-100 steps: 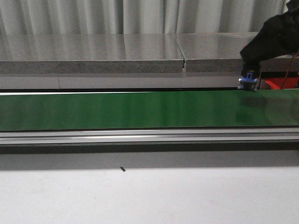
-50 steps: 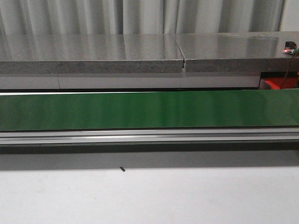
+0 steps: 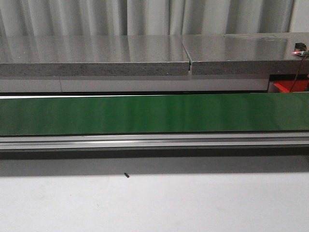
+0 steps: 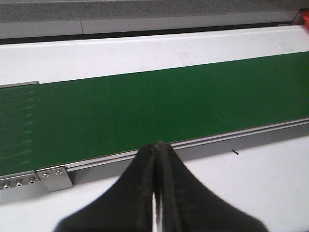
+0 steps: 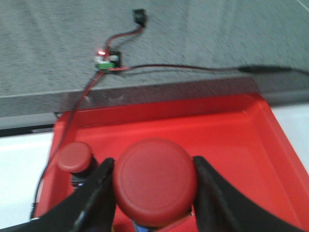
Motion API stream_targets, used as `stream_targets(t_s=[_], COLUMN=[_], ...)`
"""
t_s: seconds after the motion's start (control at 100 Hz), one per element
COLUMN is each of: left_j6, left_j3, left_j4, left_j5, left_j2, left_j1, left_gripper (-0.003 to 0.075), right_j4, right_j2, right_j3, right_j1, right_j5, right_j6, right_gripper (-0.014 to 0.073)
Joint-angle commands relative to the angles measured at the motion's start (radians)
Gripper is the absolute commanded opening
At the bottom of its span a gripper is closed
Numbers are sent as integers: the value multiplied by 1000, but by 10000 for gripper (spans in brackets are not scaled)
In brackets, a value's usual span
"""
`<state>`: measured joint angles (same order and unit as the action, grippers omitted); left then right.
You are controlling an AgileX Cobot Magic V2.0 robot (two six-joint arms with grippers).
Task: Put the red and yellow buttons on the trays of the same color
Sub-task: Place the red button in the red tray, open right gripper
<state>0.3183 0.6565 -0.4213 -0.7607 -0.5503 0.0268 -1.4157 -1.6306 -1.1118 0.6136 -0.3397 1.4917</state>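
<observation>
In the right wrist view my right gripper (image 5: 154, 181) is shut on a red button (image 5: 155, 181), its fingers (image 5: 99, 193) pressing both sides of the round cap, above the red tray (image 5: 231, 135). A second red button (image 5: 75, 157) stands in the tray beside it. A corner of the red tray (image 3: 288, 86) shows at the far right of the front view. My left gripper (image 4: 157, 147) is shut with nothing in it, over the white table near the belt's rail. No yellow button or yellow tray is in view.
A green conveyor belt (image 3: 145, 114) with a metal rail (image 3: 145, 141) crosses the scene, and a grey stone ledge (image 3: 96, 53) lies behind it. A small circuit board (image 5: 106, 59) with a lit red light and wires lies on the ledge past the tray.
The right arm stood over the belt's right end one second ago; it has since left the front view to the right. The belt looks the same.
</observation>
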Motion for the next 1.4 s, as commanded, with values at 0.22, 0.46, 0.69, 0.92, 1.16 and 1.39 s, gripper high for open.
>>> stream_targets(t_s=[0.22,0.46,0.69,0.92,1.16,1.39], left_j6=[-6,-6,-6,-6,-6,-6], left_j3=[27,27,27,27,27,27], left_j4=[-24,-24,-24,-24,-24,-24], left_j5=[56,56,56,56,56,56], left_j2=[0,0,0,0,0,0], left_j1=[8,8,8,8,8,8], left_gripper=[-20,-20,-20,-20,-20,-20], right_j4=[-57,-102,-233,-266,-265,-265], right_j2=[-89,-183,-240,-277,-281,-280], right_j3=[-35,-36,-48,-86,-86,-86], right_j1=[12,12,12,12,12,14], right_j5=[10,19,15,3,-69,-97], right_j6=[11,63,186,210,246,260], right_gripper=[131,131,131,131,202,536])
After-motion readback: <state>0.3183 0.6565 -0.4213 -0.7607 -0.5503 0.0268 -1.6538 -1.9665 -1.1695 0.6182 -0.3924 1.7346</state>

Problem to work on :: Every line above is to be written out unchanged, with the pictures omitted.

Written response ::
-100 steps: 
-50 steps: 
+0 steps: 
+0 steps: 
+0 steps: 
Motion API stream_targets, used as `stream_targets(t_s=[_], COLUMN=[_], ...)`
"""
t_s: seconds after the motion's start (control at 100 Hz), one per element
COLUMN is each of: left_j6, left_j3, left_j4, left_j5, left_j2, left_j1, left_gripper (-0.003 to 0.075), right_j4, right_j2, right_j3, right_j1, right_j5, right_j6, right_gripper (-0.014 to 0.073)
Joint-angle commands relative to the angles measured at the motion's start (radians)
Gripper is the absolute commanded opening
At the bottom of its span a gripper is closed
Numbers are sent as integers: the value multiplied by 1000, but by 10000 for gripper (spans in brackets are not scaled)
In brackets, a value's usual span
"""
`<state>`: measured joint angles (same order and unit as the action, grippers omitted); left then right.
You are controlling an AgileX Cobot Magic V2.0 robot (two six-joint arms with grippers).
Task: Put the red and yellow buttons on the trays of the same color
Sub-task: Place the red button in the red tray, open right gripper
<state>0.3183 0.6565 -0.4213 -0.7607 -0.5503 0.0268 -1.4157 -1.6306 -1.1118 0.6136 -0.3397 1.4917</state>
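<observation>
In the right wrist view my right gripper (image 5: 154, 181) is shut on a red button (image 5: 155, 181), its fingers (image 5: 99, 193) pressing both sides of the round cap, above the red tray (image 5: 231, 135). A second red button (image 5: 75, 157) stands in the tray beside it. A corner of the red tray (image 3: 288, 86) shows at the far right of the front view. My left gripper (image 4: 157, 147) is shut with nothing in it, over the white table near the belt's rail. No yellow button or yellow tray is in view.
A green conveyor belt (image 3: 145, 114) with a metal rail (image 3: 145, 141) crosses the scene, and a grey stone ledge (image 3: 96, 53) lies behind it. A small circuit board (image 5: 106, 59) with a lit red light and wires lies on the ledge past the tray.
The right arm stood over the belt's right end one second ago; it has since left the front view to the right. The belt looks the same.
</observation>
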Motion for the next 1.4 s, as commanded, with values at 0.22, 0.46, 0.69, 0.92, 1.16 and 1.39 s, gripper high for open.
>>> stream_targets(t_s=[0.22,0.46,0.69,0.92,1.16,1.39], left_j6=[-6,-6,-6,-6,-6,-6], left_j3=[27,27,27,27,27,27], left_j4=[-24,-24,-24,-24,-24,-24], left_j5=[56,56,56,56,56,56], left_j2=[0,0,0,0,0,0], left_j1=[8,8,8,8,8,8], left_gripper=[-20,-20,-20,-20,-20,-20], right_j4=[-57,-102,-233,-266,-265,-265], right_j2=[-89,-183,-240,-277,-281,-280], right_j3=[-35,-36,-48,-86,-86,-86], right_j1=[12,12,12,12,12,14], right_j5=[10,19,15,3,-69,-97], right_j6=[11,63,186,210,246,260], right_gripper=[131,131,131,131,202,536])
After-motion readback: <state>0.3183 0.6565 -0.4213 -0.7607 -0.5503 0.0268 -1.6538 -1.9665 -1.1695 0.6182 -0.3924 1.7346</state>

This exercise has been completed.